ECLI:NL:CBB:2004:AQ9224
public
2015-11-11T03:47:11
2013-04-04
Raad voor de Rechtspraak
AQ9224
College van Beroep voor het bedrijfsleven
2004-08-24
AWB 03/959
Eerste aanleg - meervoudig
NL
Bestuursrecht
Rechtspraak.nl
http://deeplink.rechtspraak.nl/uitspraak?id=ECLI:NL:CBB:2004:AQ9224
public
2013-04-04T21:22:10
2004-09-06
Raad voor de Rechtspraak
ECLI:NL:CBB:2004:AQ9224 College van Beroep voor het bedrijfsleven , 24-08-2004 / AWB 03/959

Wet op de Registeraccountants

Raad van tucht Den Haag

College van Beroep voor het bedrijfsleven

No. AWB 03/959 24 augustus 2004

20020 Wet op de Registeraccountants

Raad van tucht Den Haag

Uitspraak in de zaak van:

A, te B, appellant van een beslissing van de raad van tucht voor registeraccountants en Accountants-Administratieconsulenten te ’s-Gravenhage (hierna: raad van tucht), gewezen op 16 juni 2003,

gemachtigde: mr. F. Waardenburg, advocaat te 's-Gravenhage.

1. De procedure

Bij brief van 17 juni 2003 heeft de raad van tucht appellant afschrift toegezonden van zijn op 16 juni 2003 genomen beslissing op een klacht, op 29 november 2001 ingediend tegen appellant door C en D (hierna: klager sub 1 respectievelijk klager sub 2, danwel gezamenlijk: klagers).

Bij een op 14 augustus 2003 bij het College ingediend beroepschrift heeft appellant tegen die beslissing beroep bij het College ingesteld.

De raad van tucht heeft bij brief van 22 augustus 2003, ingekomen op 25 augustus 2003, stukken als bedoeld in artikel 53 van de Wet op de registeraccountants doen toekomen aan de griffier van het College.

Het onderzoek ter zitting heeft plaatsgevonden op 1 juni 2004. Appellant is in persoon verschenen en is ter zitting bijgestaan door zijn gemachtigde. Van de zijde van klagers is niemand verschenen.

2. De vaststaande feiten

Het College gaat uit van de feiten zoals die zijn vastgesteld in de bestreden beslissing van de raad van tucht, voor zover daartegen geen grief is aangevoerd.
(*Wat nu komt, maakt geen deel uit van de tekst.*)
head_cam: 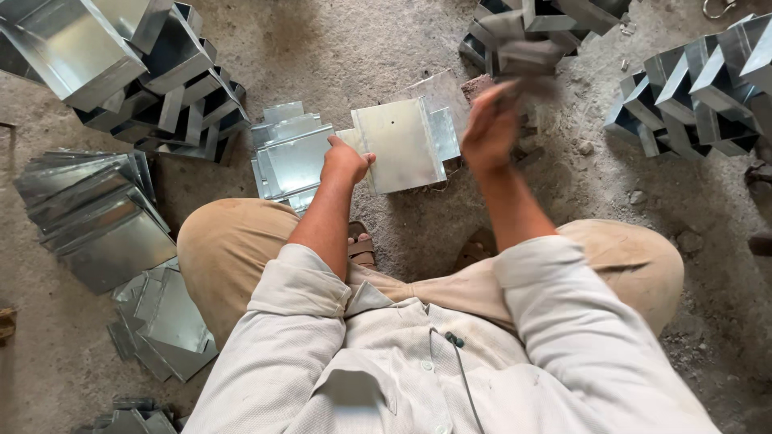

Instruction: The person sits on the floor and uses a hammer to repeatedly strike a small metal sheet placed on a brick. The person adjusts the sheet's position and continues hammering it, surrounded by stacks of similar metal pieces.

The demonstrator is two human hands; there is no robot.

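I saw my left hand [346, 163] pressing down on the near-left edge of a flat sheet-metal piece [400, 145] that lay on the concrete floor [338, 56] ahead of my knees. My right hand [489, 133] was raised just right of it, its grip closed around a blurred hammer [527, 66]. A stack of cut sheets [291, 157] sat touching the piece's left side, and folded metal boxes [137, 64] lay farther left.

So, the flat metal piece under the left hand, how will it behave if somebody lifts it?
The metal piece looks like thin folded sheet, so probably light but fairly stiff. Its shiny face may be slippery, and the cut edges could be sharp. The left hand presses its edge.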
3. De bestreden tuchtbeslissing

Bij de bestreden tuchtbeslissing, die aan deze uitspraak is gehecht en als hier ingelast wordt beschouwd, heeft de raad van tucht de klacht deels gegrond verklaard, aan appellant in verband daarmede de maatregel van schriftelijke berisping opgelegd en de klacht voor het overige ongegrond verklaard.

4. De beoordeling

4.1 Het College stelt voorop dat de raad van tucht in de bestreden beslissing ten onrechte functioneren van het accountantskantoor E, te B (hierna: E) in een tuchtrechtelijk kader heeft geplaatst. Immers, een tuchtklacht kan uitsluitend het handelen van een individuele accountant betreffen.

Het College gaat hierna in paragraaf 4.6 in op het oordeel van de raad van tucht aangaande de (mede)verantwoordelijkheid van appellant voor het handelen van anderen.

4.2 De raad van tucht heeft de klachtonderdelen C, D, G, en H gegrond verklaard en daartoe overwogen dat appellant in zijn adviserende rol jegens klagers onvoldoende uitdrukkelijk heeft gewezen op het belang van effectuering van de afspraken inzake de vestiging van de pandrechten en de oprichting van de Stichting Administratiekantoor. De raad van tucht acht hierbij van belang dat niet is gebleken dat appellant klagers voor de bespreking op 15 juni 2000 schriftelijk heeft geadviseerd aangaande de beide kwesties. Appellant heeft daarmee - aldus de raad van tucht - niet voldaan aan de op hem rustende nazorgverplichting jegens klagers en mitsdien tuchtrechtelijk verwijtbaar gehandeld.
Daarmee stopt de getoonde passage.